WORK REQUIRED – The material below holds a span beginning at the line with "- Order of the" and ending at the line with "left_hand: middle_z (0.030". Quote that span exactly, both ends included, and only that span.

ENTRIES SHOWN –
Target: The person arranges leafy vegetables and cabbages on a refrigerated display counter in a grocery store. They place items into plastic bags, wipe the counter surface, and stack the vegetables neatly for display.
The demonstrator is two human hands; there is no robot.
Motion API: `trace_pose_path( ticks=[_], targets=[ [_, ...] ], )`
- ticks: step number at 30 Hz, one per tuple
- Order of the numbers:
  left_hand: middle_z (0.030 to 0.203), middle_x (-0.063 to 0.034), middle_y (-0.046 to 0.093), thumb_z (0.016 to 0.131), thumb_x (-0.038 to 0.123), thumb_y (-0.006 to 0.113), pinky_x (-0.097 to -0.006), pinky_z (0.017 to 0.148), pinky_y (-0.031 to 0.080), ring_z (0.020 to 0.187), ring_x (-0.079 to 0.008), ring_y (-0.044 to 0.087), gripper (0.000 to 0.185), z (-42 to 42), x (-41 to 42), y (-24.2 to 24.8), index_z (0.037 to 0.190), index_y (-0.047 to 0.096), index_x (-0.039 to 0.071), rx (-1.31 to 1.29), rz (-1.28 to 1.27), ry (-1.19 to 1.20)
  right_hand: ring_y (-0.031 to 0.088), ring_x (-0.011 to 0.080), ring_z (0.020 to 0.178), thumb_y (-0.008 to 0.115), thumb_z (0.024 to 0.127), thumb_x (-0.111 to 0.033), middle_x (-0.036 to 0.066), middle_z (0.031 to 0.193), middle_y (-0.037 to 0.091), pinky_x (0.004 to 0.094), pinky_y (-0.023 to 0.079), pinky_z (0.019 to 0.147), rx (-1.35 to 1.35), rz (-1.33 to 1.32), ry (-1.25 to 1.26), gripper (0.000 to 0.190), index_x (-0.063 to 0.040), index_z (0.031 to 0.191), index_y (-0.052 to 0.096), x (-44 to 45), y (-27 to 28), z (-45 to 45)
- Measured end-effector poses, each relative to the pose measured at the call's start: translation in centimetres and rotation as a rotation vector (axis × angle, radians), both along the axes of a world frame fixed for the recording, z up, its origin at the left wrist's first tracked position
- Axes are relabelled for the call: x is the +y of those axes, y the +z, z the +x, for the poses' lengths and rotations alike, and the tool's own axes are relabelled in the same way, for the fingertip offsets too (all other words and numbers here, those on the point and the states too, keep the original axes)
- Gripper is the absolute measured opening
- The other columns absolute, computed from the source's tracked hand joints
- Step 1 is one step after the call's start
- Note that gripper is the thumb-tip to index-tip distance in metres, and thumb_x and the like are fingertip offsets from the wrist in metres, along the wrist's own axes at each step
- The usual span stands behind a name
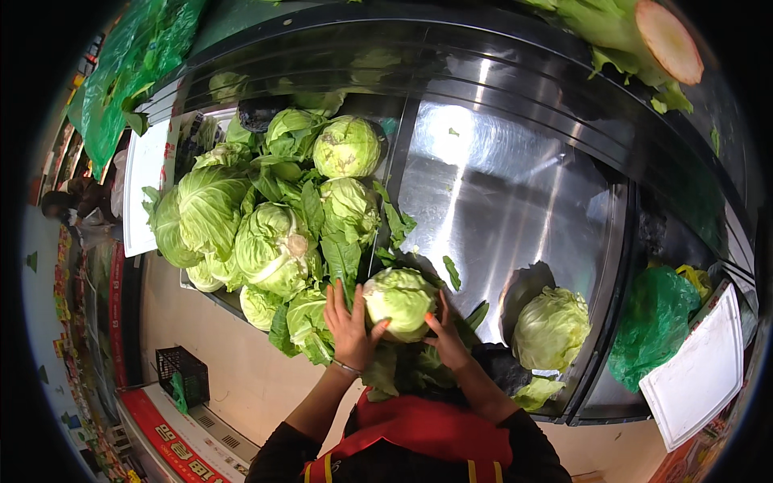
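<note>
A round pale-green lettuce head is between my two hands near the front of the metal display. My left hand lies along its left side, fingers spread, and wears a thin bracelet at the wrist. My right hand touches its right side with thumb and fingers. Left of the hands is a pile of cabbage and lettuce heads with loose dark-green leaves among them. Another lettuce head sits at the right on the steel surface. Leafy pieces lie below the held head, partly hidden.
A dark divider runs beside the steel tray. Green plastic bags and a white foam lid are at right. A cut stem vegetable juts in at top right. A black crate stands on the floor.
</note>
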State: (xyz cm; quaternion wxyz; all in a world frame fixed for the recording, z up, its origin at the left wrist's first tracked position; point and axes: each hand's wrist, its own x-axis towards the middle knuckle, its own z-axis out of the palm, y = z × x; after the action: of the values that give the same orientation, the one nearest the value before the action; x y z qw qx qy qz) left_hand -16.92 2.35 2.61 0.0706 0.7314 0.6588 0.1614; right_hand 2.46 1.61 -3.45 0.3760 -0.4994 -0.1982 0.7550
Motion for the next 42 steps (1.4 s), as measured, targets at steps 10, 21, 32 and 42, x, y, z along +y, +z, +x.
trace_pose_path(
  ticks=[10, 21, 32, 42],
  targets=[
    [0.147, -0.0353, 0.007, 0.068, 0.017, 0.08, -0.0536, 0.109, 0.021, 0.134, -0.0547, 0.015, 0.079, 10.7, 1.4, 4.5, 0.135, 0.039, 0.008, -0.743, -0.09, -0.481, 0.025, 0.0266, 0.138, 0.065, 0.08, -0.053, 0.014, 0.151, 0.022, 0.0372, 0.022, 0.112, 0.246, 0.374, -0.263, 0.097, -0.006, 0.149, 0.015, 1.2, 3.8, 11.0],
    [0.154, -0.018, 0.0, 0.082, 0.013, 0.068, -0.0403, 0.113, 0.021, 0.142, -0.0287, 0.011, 0.102, 31.5, 11.3, -5.0, 0.148, -0.01, 0.01, -1.248, -0.403, -0.769, 0.043, 0.0208, 0.127, 0.074, 0.079, -0.018, 0.013, 0.14, 0.044, 0.0322, 0.036, 0.102, -0.601, 0.36, -0.177, 0.077, -0.007, 0.144, 0.034, 9.3, 10.9, 32.1],
    [0.156, -0.0061, 0.012, 0.082, 0.039, 0.063, -0.0666, 0.105, 0.02, 0.144, -0.031, 0.006, 0.072, 17.2, 13.9, -9.5, 0.144, 0.032, 0.022, 0.154, -0.342, -0.84, 0.037, 0.0278, 0.13, 0.076, 0.078, -0.03, 0.019, 0.141, 0.04, 0.036, 0.031, 0.105, -1.032, 0.327, -0.228, 0.079, -0.001, 0.141, 0.037, 7.2, 5.1, 33.1],
    [0.154, -0.0147, 0.012, 0.066, 0.059, 0.07, -0.0719, 0.1, 0.019, 0.141, -0.0432, 0.006, 0.094, 3.4, -2.4, -1.2, 0.145, 0.032, 0.025, 0.126, -0.572, -0.689, 0.053, 0.0334, 0.106, 0.075, 0.072, -0.009, 0.014, 0.111, 0.057, 0.0409, 0.044, 0.089, -1.208, 0.548, 0.04, 0.035, -0.005, 0.104, 0.062, -14.6, 5.5, 13.3]
  ],
)
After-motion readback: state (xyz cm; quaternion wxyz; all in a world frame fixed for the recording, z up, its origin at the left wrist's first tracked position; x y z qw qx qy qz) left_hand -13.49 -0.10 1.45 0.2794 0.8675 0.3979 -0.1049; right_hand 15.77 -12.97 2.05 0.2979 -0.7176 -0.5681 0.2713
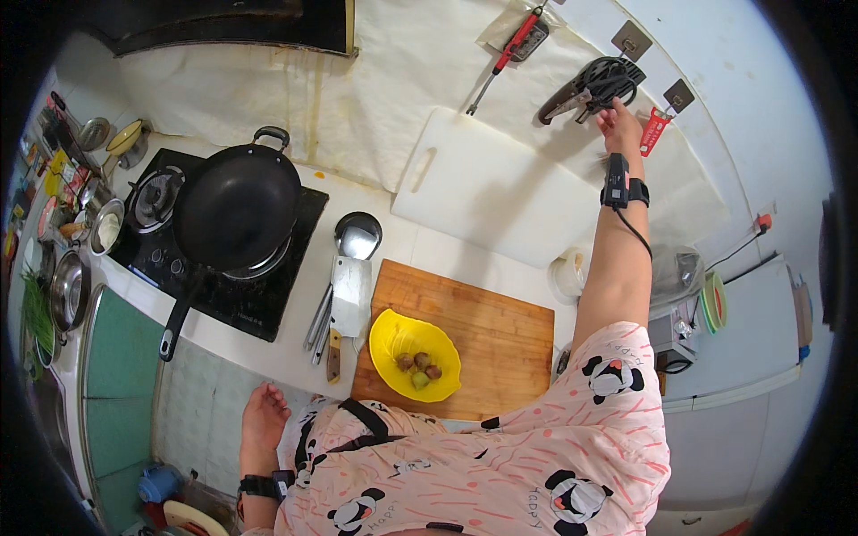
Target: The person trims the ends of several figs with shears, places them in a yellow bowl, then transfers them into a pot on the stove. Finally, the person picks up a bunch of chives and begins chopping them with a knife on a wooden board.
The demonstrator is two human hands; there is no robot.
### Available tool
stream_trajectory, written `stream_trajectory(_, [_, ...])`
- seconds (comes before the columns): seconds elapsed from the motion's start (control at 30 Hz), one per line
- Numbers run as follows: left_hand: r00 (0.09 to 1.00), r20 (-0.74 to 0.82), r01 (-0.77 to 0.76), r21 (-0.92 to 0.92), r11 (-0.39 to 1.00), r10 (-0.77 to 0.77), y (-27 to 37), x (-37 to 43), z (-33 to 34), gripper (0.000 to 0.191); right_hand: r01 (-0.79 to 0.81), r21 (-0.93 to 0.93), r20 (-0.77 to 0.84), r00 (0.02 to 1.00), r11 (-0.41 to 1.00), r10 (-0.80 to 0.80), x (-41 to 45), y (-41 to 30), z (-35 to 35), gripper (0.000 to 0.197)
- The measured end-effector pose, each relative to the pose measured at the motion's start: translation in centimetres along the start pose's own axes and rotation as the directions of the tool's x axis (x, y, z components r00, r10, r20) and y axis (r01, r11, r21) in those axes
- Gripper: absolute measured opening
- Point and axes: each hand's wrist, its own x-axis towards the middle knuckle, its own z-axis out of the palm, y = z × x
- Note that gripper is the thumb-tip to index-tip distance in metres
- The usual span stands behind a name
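Observation:
My right arm stretches up to the wall, where a dark tool with a coiled black cord (606, 84) hangs from an adhesive hook. The fingertips of my right hand (618, 124) are at the lower part of that bundle; whether they grip it cannot be made out. Low at the left, in front of the counter, my left hand (263, 415) is loosely curled with nothing visible in it. Between my arms, a wooden cutting board (503, 342) bears a yellow leaf-shaped bowl (389, 335). Several small round brownish and green fruits (422, 360) sit inside the bowl.
A black wok (238, 201) rests on the gas stove (268, 301). Beside the board lie a cleaver (350, 291) and a steel ladle (358, 236). A white cutting board (489, 181) leans on the wall, below a red gas lighter (513, 50). A red packet (653, 132) hangs near my right wrist.

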Motion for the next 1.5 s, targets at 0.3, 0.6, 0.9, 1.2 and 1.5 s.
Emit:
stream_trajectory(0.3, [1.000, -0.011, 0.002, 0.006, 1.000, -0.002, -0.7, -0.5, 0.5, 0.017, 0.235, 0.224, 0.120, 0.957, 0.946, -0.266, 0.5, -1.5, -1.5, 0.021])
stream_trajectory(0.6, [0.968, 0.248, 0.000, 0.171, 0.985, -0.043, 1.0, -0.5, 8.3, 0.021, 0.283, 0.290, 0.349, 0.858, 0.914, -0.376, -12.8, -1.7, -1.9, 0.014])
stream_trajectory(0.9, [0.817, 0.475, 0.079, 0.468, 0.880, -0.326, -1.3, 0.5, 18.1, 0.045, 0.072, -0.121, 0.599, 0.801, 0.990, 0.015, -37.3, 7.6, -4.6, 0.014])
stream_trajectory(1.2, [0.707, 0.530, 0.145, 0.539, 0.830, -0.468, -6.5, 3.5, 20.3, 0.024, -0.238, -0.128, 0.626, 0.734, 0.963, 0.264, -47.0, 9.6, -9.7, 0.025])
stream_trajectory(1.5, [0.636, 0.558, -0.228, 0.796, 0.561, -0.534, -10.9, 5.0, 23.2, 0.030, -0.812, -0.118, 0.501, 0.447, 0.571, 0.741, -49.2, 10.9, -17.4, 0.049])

EXERCISE OUTPUT –
- Order of the numbers:
  left_hand: middle_z (0.030 to 0.203), middle_x (-0.063 to 0.034), middle_y (-0.046 to 0.093), thumb_z (0.016 to 0.131), thumb_x (-0.038 to 0.123), thumb_y (-0.006 to 0.113), pinky_x (-0.097 to -0.006), pinky_z (0.017 to 0.148), pinky_y (-0.031 to 0.080), ring_z (0.020 to 0.187), ring_x (-0.079 to 0.008), ring_y (-0.044 to 0.087), gripper (0.000 to 0.185), z (-42 to 42), x (-41 to 42), y (-24.2 to 24.8), index_z (0.037 to 0.190), index_y (-0.047 to 0.096), index_x (-0.039 to 0.071), rx (-1.31 to 1.29), rz (-1.28 to 1.27), ry (-1.19 to 1.20)

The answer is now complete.